Firdevs bir anda böyle tepki aldığına şaşırmış gibi olduğu yerde kaldı. Beklemediğim kadar uysaldı. Belki de sebebi asosyalliktir?
“Ne işiniz vardı dağlarda. Bilmez misiniz oranın vahşi hayvanların yuvası olduğunu?”
“Şey evet ama.. küçük kardeşim çok istedi ne yapayım.”
“Off off. Bu küçük kız neyse de,” bakışları bana döndü. “Sen koskoca adamsın. Ya başınıza bir şey gelseydi?”
Omuz silktim. “Ama gelmedi işte teyze.” bakışlarımı içeride gezdirdim. “Bize uygun temiz kıyafetler ile ayakkabıların var mı acaba?”
“Ah çocuğum, gerçekten dünya üzerinde sana uygun kıyafet var mı sanıyorsun?” dedi etkileyici kaslarımı süzerken. “Bu kadar kas çalışırken aklın neredeydi senin? Çok komik görünüyorsun.
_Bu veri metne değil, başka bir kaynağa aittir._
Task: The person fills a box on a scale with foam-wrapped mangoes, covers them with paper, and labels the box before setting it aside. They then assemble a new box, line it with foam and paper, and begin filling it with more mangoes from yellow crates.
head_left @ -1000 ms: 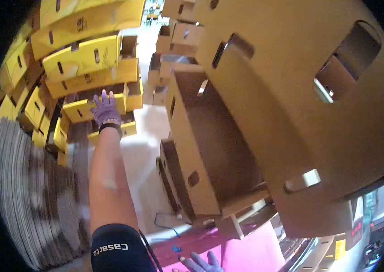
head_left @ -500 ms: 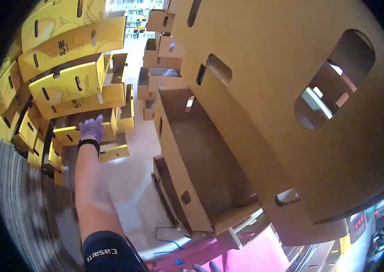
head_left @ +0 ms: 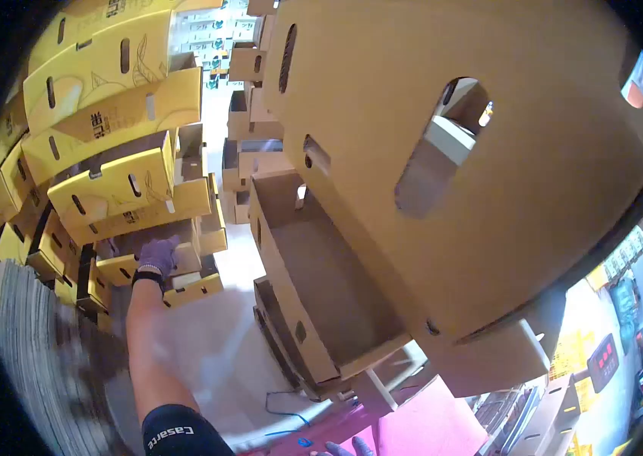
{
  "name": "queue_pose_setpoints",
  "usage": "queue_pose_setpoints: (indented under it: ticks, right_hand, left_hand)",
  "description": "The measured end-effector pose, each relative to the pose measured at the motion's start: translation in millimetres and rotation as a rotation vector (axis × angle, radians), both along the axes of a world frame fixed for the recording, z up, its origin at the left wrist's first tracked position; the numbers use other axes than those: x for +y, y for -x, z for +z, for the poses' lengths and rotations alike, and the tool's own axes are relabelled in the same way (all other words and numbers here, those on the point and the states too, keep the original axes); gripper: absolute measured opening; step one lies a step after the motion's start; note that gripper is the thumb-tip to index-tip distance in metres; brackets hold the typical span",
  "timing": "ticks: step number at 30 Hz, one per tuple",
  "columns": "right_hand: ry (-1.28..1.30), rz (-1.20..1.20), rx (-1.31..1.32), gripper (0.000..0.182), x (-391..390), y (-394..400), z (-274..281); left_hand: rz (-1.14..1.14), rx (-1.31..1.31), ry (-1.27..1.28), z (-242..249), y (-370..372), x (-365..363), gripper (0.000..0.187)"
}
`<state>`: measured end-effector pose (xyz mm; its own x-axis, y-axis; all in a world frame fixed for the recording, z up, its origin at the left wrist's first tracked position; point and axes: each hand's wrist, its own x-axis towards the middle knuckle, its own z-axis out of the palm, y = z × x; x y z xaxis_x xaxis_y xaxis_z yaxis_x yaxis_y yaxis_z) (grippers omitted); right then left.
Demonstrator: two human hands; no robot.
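Note:
My left hand [head_left: 158,257], in a purple glove with a dark band at the wrist, reaches out to the lower part of the yellow stack. Its fingers lie over the front wall of a yellow cardboard box [head_left: 118,270] and seem closed on it; the fingertips are partly hidden. At the bottom edge, only the gloved fingers of my right hand [head_left: 348,448] show, spread apart near a pink sheet [head_left: 431,422]. A large brown cardboard box [head_left: 367,99] with oval hand holes fills the upper right, close to me. Below it, an open brown box [head_left: 329,266] shows its bare inside.
More yellow boxes [head_left: 101,64] are piled high at the left. Flat grey cardboard sheets [head_left: 29,357] stand stacked at the lower left. Smaller brown boxes [head_left: 249,114] line the back. A blue cord [head_left: 291,416] lies low in front, and a device with red digits [head_left: 604,357] is at right.
The whole view has shifted, so the yellow stack and my left hand appear lower. The large brown box sits differently in view, its hand hole further left. My left hand stays at the same yellow box.

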<state>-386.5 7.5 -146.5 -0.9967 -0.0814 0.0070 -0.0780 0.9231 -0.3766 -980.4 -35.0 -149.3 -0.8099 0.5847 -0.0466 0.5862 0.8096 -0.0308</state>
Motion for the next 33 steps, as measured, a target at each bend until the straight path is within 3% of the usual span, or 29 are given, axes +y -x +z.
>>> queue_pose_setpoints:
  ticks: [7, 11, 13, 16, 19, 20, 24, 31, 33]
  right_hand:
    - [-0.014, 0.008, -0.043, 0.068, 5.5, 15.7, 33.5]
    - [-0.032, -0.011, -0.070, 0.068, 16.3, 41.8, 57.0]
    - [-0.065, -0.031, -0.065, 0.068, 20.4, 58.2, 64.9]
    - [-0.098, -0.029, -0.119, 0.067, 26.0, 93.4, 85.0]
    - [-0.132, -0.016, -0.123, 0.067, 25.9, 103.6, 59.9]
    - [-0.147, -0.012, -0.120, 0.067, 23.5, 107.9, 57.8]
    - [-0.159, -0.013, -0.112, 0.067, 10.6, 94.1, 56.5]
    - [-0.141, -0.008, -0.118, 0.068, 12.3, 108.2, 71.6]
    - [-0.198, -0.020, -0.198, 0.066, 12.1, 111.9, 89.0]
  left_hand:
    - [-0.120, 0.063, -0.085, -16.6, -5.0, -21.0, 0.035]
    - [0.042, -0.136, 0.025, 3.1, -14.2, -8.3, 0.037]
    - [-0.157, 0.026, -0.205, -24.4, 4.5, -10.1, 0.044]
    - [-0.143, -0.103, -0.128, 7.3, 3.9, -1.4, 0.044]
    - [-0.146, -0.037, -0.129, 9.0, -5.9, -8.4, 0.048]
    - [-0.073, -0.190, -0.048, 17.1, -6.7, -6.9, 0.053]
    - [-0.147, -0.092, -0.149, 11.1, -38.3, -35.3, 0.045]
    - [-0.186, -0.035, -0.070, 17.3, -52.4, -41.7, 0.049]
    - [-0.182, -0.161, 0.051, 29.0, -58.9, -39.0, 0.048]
Bu şekilde bir Barbar’dan ne farkın kalır?”
Ne?
Bu moruk benim kaslarıma komik görünüyor mu dedi?
Sıçarım ha!
“Teyze, sadece soruma cevap versen?”
Bu sözlerim ile gözlerime baktı. Birkaç saniye hiçbir şey demedi. Sonra gözlerini devirerek tekrar az önceki masanın önüne döndü. Orada masanın altında birkaç şey kurcaladı. Ardından tekrar bize doğru döndü. “Ben bir mağaza işletiyor olsam da, aynı zamanda bir anneyim. Sizi bu şekilde dışarı salmaya gönlüm el vermez.” bakışları bana düştü. “Gel bakalım senin bi ölçünü alalım. En azından.. patlayacak gibi durmayan bir kıyafet yapabilirim.” dedi gömleğimi incelerken.
Yanına yaklaştım. Kadın elindeki ölçü aleti ile vücudumun hatlarını ölçmeye başladı. “Bu arada sizi daha önce gördüğümü hatırlamıyorum. Kimin çocuğusunuz siz?”
Firdevs ağzını açacak gibi oldu ama ona sert bir bakış atmam ile sustu.
Ben konuştum. “Biz buralardan değiliz teyze. Akçamera’dan geliyoruz. Ailemiz tüccar.”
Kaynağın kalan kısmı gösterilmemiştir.